**Problem to solve**
The first line to keep is the one containing "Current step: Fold"; restate it and all lines after it through the end of the material, word for word and nothing else.

BEGIN Given data

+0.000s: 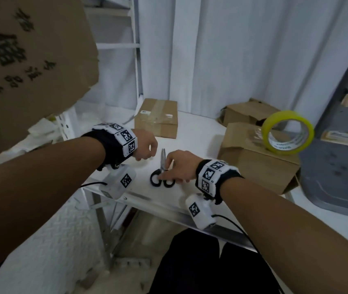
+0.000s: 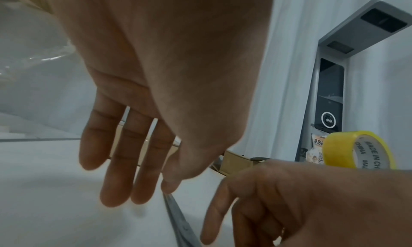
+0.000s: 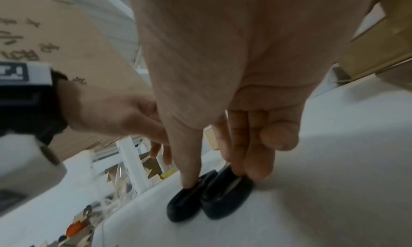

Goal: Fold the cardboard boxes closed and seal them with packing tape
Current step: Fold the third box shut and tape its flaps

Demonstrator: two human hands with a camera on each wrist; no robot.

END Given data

**Written solution**
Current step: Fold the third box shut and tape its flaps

Demonstrator: two human hands with a camera on each wrist; no robot.

This concludes the output.